## [DIRECTIONS FOR THIS TASK]
Of the lines in the data below, write out exactly those from the one holding "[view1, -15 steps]" through the one holding "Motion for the", both included.

## [RECORDS SHOWN]
┄┄┄┄┄┄

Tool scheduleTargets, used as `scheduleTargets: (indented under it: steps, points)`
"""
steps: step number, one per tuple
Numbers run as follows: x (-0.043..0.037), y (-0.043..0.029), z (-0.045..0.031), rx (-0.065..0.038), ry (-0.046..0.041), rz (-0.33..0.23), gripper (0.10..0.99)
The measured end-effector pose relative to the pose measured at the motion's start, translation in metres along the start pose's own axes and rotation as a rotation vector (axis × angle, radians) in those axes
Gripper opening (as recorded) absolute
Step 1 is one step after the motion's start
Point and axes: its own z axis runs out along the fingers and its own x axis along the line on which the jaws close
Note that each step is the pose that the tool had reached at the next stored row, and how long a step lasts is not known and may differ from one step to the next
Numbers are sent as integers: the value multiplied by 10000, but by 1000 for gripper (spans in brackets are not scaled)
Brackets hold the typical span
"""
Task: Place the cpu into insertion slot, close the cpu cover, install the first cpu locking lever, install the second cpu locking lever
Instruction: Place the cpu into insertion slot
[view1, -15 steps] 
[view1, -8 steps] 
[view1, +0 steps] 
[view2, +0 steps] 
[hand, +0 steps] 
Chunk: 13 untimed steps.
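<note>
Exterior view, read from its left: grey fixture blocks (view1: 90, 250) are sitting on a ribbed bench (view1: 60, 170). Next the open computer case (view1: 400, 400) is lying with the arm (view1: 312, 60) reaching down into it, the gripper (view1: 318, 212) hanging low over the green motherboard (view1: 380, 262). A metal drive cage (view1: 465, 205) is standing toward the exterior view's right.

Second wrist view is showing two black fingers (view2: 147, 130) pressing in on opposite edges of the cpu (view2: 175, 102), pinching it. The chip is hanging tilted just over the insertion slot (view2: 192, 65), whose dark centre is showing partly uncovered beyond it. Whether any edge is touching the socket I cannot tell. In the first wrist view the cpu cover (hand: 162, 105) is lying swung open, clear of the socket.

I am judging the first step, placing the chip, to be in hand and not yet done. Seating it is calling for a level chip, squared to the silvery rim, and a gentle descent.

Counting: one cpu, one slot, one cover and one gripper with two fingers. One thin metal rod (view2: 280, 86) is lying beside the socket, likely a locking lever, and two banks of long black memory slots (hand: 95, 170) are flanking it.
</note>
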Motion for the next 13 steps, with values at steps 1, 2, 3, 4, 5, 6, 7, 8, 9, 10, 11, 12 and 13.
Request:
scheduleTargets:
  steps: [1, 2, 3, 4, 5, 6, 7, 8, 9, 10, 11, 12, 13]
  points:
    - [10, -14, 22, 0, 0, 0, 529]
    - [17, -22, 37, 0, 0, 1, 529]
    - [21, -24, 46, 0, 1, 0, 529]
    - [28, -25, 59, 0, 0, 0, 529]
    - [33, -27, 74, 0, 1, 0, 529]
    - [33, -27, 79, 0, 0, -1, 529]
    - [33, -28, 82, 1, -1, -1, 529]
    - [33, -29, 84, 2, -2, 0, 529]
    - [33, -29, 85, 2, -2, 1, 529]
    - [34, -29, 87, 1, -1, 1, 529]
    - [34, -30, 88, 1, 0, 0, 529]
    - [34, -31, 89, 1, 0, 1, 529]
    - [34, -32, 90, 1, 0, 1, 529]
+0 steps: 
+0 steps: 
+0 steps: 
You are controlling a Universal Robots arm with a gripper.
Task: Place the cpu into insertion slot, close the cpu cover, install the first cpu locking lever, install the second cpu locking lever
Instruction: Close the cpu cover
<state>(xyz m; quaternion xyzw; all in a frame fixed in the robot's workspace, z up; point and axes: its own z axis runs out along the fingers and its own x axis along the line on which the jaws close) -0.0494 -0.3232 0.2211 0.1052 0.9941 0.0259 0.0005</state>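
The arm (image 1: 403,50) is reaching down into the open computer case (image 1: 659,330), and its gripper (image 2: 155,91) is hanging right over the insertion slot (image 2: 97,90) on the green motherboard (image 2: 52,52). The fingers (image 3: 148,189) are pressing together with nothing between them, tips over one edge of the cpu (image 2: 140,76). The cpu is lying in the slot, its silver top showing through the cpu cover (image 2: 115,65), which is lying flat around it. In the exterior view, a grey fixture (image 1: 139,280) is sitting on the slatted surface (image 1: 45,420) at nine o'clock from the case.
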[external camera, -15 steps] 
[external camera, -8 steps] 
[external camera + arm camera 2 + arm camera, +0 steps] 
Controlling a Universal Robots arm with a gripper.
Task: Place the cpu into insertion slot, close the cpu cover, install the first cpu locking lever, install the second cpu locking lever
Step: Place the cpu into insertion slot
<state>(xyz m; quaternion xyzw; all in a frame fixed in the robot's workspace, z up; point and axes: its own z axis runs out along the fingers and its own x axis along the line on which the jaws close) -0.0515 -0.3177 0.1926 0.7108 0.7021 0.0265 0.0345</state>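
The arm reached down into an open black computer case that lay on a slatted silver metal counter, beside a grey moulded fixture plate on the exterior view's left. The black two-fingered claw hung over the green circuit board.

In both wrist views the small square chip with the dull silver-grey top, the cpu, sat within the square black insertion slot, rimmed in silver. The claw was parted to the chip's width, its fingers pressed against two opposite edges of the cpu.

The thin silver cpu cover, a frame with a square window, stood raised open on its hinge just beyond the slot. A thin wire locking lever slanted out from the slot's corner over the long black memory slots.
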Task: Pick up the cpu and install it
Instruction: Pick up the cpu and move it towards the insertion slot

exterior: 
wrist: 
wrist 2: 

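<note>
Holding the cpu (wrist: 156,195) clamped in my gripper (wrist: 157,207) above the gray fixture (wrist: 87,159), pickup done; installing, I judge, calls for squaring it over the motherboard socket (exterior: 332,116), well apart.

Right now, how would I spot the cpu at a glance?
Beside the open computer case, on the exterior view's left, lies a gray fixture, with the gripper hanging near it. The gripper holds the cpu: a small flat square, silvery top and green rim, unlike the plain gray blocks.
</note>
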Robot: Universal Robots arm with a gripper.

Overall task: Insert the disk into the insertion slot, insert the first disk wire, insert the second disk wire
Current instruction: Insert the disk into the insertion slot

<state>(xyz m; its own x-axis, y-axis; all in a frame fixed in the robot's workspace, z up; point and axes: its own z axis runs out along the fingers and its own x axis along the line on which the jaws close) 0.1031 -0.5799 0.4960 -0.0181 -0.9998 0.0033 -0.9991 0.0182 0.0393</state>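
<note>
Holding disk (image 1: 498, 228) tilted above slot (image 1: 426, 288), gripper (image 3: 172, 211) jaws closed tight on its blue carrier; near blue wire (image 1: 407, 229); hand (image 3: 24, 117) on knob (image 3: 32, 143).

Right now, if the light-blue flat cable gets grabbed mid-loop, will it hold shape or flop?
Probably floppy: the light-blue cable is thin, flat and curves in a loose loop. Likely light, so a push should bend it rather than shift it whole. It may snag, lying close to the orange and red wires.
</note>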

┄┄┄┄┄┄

## [SOLUTION]
[view1, -15 steps] 
[view1, -8 steps] 
[view1, +0 steps] 
[view2, +0 steps] 
[hand, +0 steps] 
Chunk: 13 untimed steps.
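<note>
Exterior view, read from its left: grey fixture blocks (view1: 90, 250) are sitting on a ribbed bench (view1: 60, 170). Next the open computer case (view1: 400, 400) is lying with the arm (view1: 312, 60) reaching down into it, the gripper (view1: 318, 212) hanging low over the green motherboard (view1: 380, 262). A metal drive cage (view1: 465, 205) is standing toward the exterior view's right.

Second wrist view is showing two black fingers (view2: 147, 130) pressing in on opposite edges of the cpu (view2: 175, 102), pinching it. The chip is hanging tilted just over the insertion slot (view2: 192, 65), whose dark centre is showing partly uncovered beyond it. Whether any edge is touching the socket I cannot tell. In the first wrist view the cpu cover (hand: 162, 105) is lying swung open, clear of the socket.

I am judging the first step, placing the chip, to be in hand and not yet done. Seating it is calling for a level chip, squared to the silvery rim, and a gentle descent.

Counting: one cpu, one slot, one cover and one gripper with two fingers. One thin metal rod (view2: 280, 86) is lying beside the socket, likely a locking lever, and two banks of long black memory slots (hand: 95, 170) are flanking it.
</note>
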Motion for the next 13 steps, with values at steps 1, 2, 3, 4, 5, 6, 7, 8, 9, 10, 11, 12 and 13.

This output has been given in full.